Estranhos pensamentos que perpassam
Pela mente nutriz do caro amigo
Ganham formas, aos poucos, se comigo
Vier saber como é que os sons se espaçam.
Eu vou formando os versos que consigo,
Esperando que alguns por si se façam.
Muitos, pelo improviso, se rechaçam,
Que a falta de sentido é um perigo.
No fim, resta o consolo de se ter
Uma poesia feita a duas mãos,
Pois ambos vêm cumprir o seu dever.
Aí, nós nos chamamos por irmãos
E aumentamos o nosso bem-querer,
P’ra confirmar que os sonhos não são vãos.
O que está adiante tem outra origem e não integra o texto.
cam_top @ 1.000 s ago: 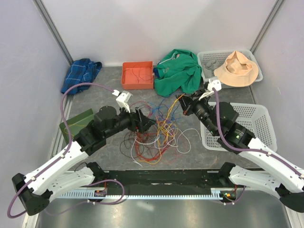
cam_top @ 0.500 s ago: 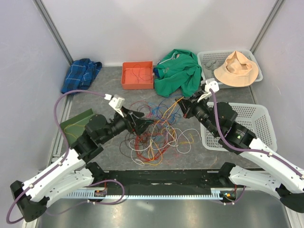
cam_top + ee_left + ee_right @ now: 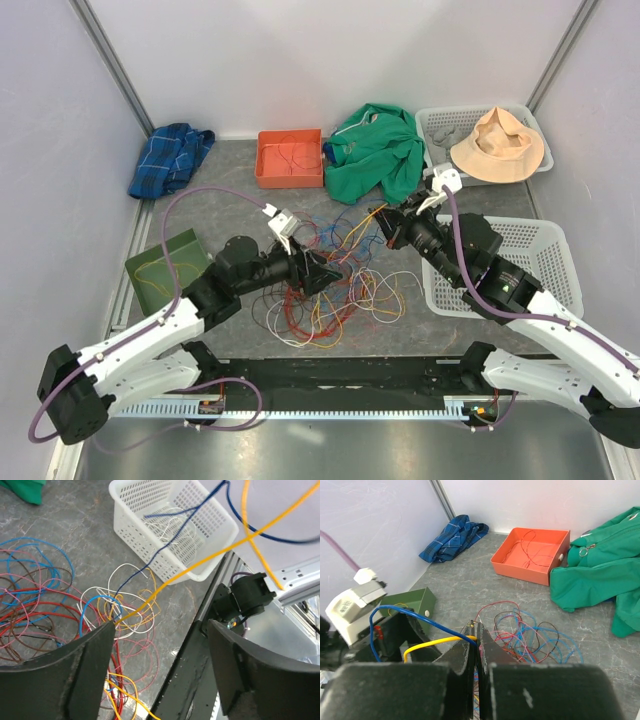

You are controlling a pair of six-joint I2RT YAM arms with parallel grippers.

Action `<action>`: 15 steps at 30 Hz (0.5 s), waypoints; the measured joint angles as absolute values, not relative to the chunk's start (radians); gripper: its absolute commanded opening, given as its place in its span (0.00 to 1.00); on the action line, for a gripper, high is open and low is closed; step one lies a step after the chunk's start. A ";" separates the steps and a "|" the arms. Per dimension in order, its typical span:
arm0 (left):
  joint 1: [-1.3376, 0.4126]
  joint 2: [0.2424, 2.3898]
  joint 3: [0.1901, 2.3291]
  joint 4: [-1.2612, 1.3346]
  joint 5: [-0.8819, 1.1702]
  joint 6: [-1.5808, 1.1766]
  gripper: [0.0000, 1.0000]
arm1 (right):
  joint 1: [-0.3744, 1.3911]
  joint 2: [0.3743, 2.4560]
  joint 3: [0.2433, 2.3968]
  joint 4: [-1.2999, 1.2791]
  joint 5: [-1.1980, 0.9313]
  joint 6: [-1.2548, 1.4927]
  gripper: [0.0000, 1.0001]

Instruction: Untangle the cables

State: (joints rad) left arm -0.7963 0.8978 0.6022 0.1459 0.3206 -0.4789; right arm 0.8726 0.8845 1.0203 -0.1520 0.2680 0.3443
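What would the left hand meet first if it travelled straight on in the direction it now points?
The left hand would most likely meet the taut yellow cable running in between its fingers, then the loose cables on the table; the white basket lies beyond. Depth is unclear.

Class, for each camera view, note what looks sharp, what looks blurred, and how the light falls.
Top external: even light, soft shadows, cables sharp. Left wrist: left fingers loom dark and blurred; white basket sharp. Right wrist: shut right fingers blurred up close; orange tray behind is sharp.
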 measured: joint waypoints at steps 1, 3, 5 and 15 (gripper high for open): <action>-0.796 0.914 0.602 0.157 0.314 -0.479 0.72 | 0.873 0.884 1.020 -0.152 0.265 0.344 0.00; -0.796 0.949 0.603 0.177 0.297 -0.483 0.68 | 0.873 0.884 1.020 -0.152 0.259 0.344 0.00; -0.796 0.989 0.603 0.187 0.274 -0.487 0.66 | 0.873 0.884 1.020 -0.152 0.257 0.345 0.00; -0.796 1.038 0.605 0.200 0.148 -0.498 0.38 | 0.873 0.874 1.020 -0.152 0.241 0.348 0.00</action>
State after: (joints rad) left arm -0.7963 1.0382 0.6048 0.2001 0.1478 -0.4980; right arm 0.8726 0.8738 1.0203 -0.1524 0.2405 0.3477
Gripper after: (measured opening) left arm 0.584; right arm 0.012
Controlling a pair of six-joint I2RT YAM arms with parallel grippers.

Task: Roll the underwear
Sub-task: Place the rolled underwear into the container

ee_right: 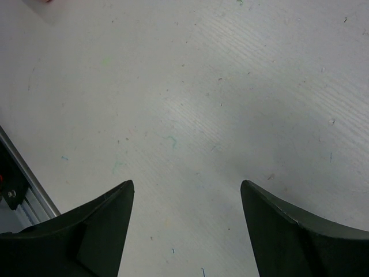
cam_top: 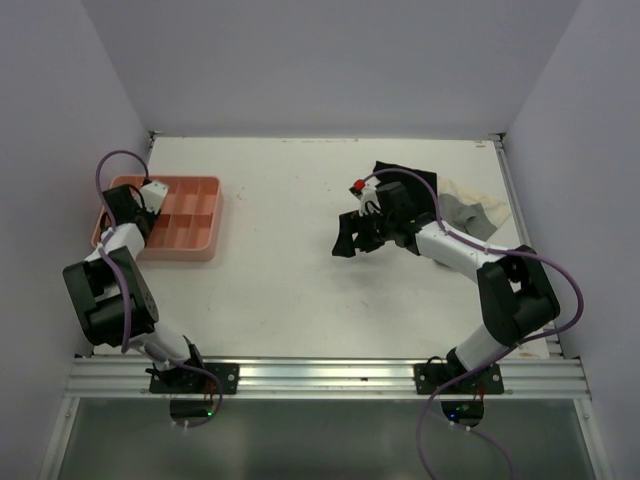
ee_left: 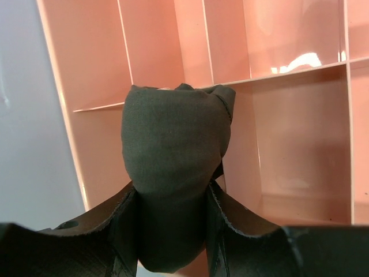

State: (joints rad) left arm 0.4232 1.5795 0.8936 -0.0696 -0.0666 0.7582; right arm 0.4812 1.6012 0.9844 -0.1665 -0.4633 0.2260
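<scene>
left claw (ee_left: 170, 193) grips the underwear (ee_left: 173, 138) over the pink tray (ee_left: 288, 144); right claw (ee_right: 187, 193) gapes wide near black garment (cam_top: 400, 172).

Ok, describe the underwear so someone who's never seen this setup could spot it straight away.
Look to the pink divided tray on the left side of the table. Right above its compartments, the left tool is shut on the underwear, a compact dark brownish fabric bundle. Unlike the black garment and the grey-and-cream garment lying loose at the right, it is rolled up and held.
</scene>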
Não vamos perturbar quem sofre tanto,
Ouvindo repetir o mesmo canto,
Dia após dia, junto a esta mesa.
Mas precisamos dar um jeito nisso,
Para cumprir o forte compromisso
De adquirir do bem pura certeza.
Como fazer sem lhe ditar os versos,
Rezando p’ra não serem tão perversos,
De molde a dar prazer em harmonia?!
Assim, agüente um pouco mais na lida,
Sabendo, de antemão, qual a saída,
Enquanto a rima certa não se cria.
A tal saída é ter mais paciência,
Conhecimento prático, ciência
E abertura correta para a mente.
Vai tilintar o verso como um sino
Cujo repique tem um só destino:
Despertar para o amor que está dormente.
Aí, em borbotões, todas as rimas
Comovem corações, geram estimas
E os versos vigorosos dão prazer.
Kardec irá trazer sua doutrina.;
Jesus a lei do amor, de novo, ensina
E a trova, enfim, alcança o seu poder.
Como é possível ser tão devotado,
Quando se fica posto ali de lado,
Somente a repetir o que se ouviu?
Perseverança alia o alto dom
De conservar alegre a alma com
A fé de que o dever já se cumpriu.
Desconfiado, o médium mais se encolhe,
Porque a nossa rima não escolhe
E tem de registrar inconsistências.
Ao dar de ombros, pensa lá consigo
Que quem se arrisca a enfrentar perigo
Há de saber quais são as conseqüências.
E bate as teclas, sem perversidade,
Ao ver que a sua praia a turma invade,
Gerando estrofes sem qualquer pudor,
Deixando sempre um rastro de perfume,
Que é como o sentimento se resume,
Quando fica no ar o nosso amor.
Ao perceber que a rima se enobrece,
Oferece ao Senhor a sua prece,
Agradecido pela distinção.
E pede mais ao povo que o distingue,
Para que o verso não feneça ou míngüe,
Dando ao que lê do Reino a direção.
Nós traduzimos, sim, o sentimento
Que os nossos médiuns têm, neste momento
Em que lhes transmitimos a poesia.
Mas o prazer que têm surge depois,
Já que o trabalho, quando feito a dois,
Coloca esse encarnado numa “fria”.
E mais ainda quando nós falamos
Que eles são, tão simplesmente, os ramos
Dos quais colhemos frutos sazonados.
Os coitadinhos não conseguem dar
Um único suspiro devagar,
Pois, em seguida, são solicitados.
E são capazes de ficar contentes,
Apenas por lhes darmos uns presentes
Em forma de trabalhos e de dores,
Pois versejar debaixo de chibata,
De forma séria ou pobre e caricata,
Vai parecer-lhes nobres resplendores.
Resta saber de quem nos leu somente
Se o mesmo sentimento está presente,
Pela oferta de paz deste poema,
Ou se despreza tudo por pequeno,
Querendo o amor universal e pleno
Do gênio que verseja sem problema.
Não vou incentivar o compromisso
De me prestar o amigo bom serviço,
Pondo-se aberto para a rima etérea.
A nós nos basta a prece comovida
Que há de rezar, contrito, na saída,
Depois de perceber que a trova é séria.
O médium há de dar-me o seu perdão,
Porquanto já me deu a sua mão,
Para marcar os versos da poesia.
O dia reservou-se p’ra oficina,
Mas não ficou de lado a sã doutrina,
Que de outra forma o “mestre” não faria.